Find the line with "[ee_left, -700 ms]" in the data below. Repeat it and every line after it exactly, but not the pictures.
──────
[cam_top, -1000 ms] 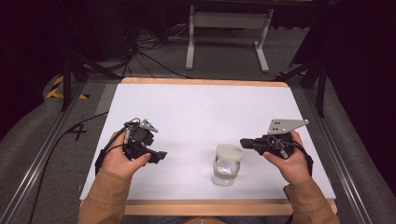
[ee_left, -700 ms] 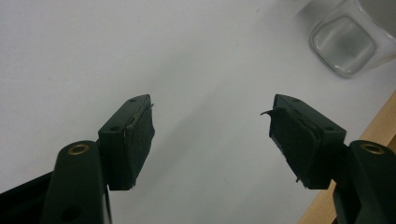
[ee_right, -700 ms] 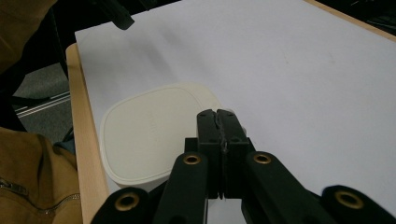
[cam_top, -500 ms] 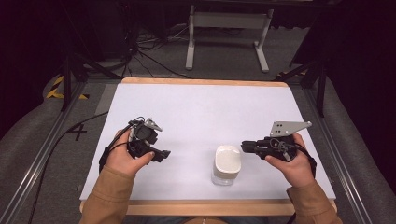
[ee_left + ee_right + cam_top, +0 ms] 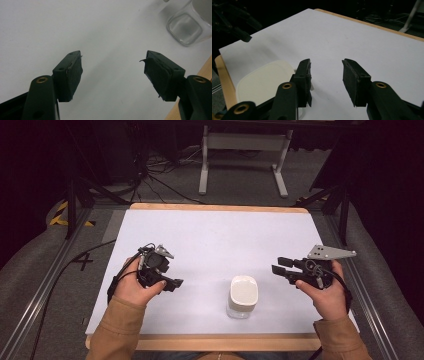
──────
▶ **Exercise answer**:
[ee_left, -700 ms] 
[ee_right, -700 ms] 
[cam_top, -500 ms] 
[ee_left + ee_right + cam_top, +0 ms] 

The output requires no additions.